=== What the task asks ===
Look through the data below and count each line where the word "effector" appears. Reply with the count alone.

=== Listed records ===
——————————

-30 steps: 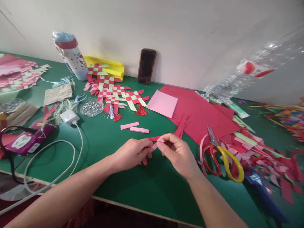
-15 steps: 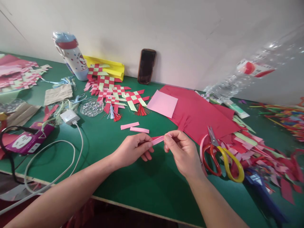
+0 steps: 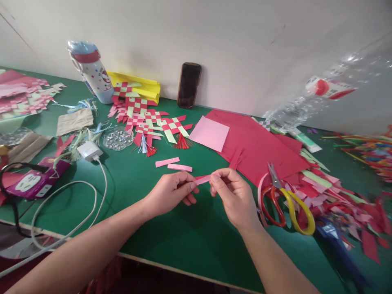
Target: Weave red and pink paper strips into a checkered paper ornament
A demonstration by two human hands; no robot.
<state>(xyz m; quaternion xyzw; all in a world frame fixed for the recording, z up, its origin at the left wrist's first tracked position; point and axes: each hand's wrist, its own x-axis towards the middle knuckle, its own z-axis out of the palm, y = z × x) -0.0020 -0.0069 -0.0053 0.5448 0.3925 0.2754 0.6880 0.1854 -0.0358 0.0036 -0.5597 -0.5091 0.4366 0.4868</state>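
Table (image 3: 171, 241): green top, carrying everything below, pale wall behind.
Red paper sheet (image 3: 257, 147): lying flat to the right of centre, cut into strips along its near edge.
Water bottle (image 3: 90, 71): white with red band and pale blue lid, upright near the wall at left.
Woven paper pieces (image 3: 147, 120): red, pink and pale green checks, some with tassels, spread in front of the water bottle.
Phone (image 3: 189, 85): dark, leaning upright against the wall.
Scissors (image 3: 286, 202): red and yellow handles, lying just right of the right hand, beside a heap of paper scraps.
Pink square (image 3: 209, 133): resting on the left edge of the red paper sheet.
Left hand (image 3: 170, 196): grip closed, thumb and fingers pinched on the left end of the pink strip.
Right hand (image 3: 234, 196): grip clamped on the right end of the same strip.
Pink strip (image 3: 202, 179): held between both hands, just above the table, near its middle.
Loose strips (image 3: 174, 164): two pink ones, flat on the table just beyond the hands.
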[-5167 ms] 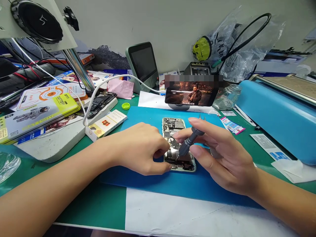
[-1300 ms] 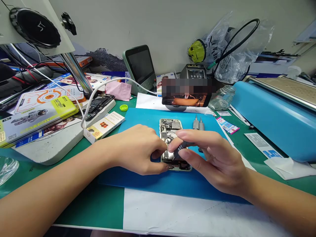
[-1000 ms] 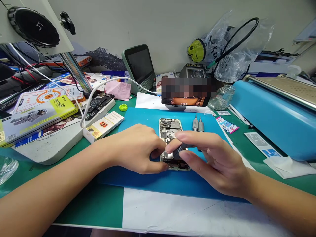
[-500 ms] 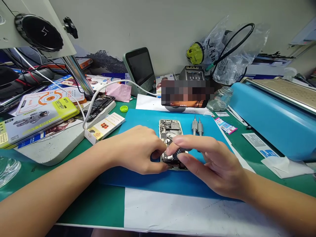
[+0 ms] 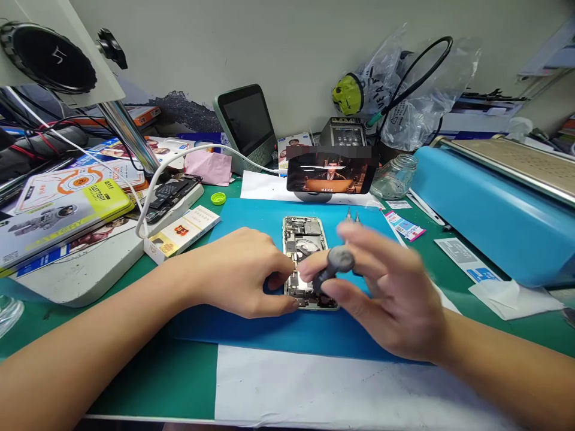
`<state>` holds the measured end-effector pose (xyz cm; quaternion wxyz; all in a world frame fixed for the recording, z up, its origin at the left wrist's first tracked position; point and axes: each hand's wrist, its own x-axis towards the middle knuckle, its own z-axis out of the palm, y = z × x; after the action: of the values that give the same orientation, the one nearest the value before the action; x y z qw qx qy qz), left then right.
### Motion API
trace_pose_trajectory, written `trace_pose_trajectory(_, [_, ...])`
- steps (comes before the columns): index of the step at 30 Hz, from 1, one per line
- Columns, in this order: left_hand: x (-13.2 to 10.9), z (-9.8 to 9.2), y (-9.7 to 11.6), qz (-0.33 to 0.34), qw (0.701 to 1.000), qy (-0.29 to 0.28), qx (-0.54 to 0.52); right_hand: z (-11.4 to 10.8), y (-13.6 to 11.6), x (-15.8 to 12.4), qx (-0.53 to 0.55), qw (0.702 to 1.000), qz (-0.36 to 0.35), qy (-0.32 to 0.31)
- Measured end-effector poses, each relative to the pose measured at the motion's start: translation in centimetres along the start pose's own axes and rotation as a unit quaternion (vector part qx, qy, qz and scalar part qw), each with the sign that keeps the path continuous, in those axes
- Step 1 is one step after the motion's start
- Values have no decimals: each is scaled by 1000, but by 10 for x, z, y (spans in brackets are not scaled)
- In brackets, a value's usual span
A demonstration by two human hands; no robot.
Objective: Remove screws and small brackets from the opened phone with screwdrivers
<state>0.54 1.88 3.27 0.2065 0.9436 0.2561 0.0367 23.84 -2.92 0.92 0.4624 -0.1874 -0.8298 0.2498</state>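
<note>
Work with the screwdriver (image 5: 340,261) inside the opened phone (image 5: 306,230) seemed in hand; the next move called for a steady tip. The phone lay on the blue mat (image 5: 242,335). At its four o'clock, the right hand (image 5: 390,293) had its grip clamped on the screwdriver, forefinger raised; at eight, the left hand (image 5: 242,272) touched the phone, thumb and forefinger apart.

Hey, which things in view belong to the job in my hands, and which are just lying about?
Likely the job:
opened phone
screwdriver in right hand
blue mat
probably two pointed tools

Seemingly lying about:
green cap
battery box
glass jar
small carton
</note>
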Motion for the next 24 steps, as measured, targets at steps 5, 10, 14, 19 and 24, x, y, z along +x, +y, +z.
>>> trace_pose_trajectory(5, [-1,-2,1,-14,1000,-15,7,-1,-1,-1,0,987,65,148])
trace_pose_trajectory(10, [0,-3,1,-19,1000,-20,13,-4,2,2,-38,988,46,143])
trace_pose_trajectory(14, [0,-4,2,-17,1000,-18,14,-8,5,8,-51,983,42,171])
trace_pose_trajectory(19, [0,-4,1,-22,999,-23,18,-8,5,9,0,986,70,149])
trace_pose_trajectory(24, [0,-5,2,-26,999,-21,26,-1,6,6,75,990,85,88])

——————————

=== Expected answer ===
2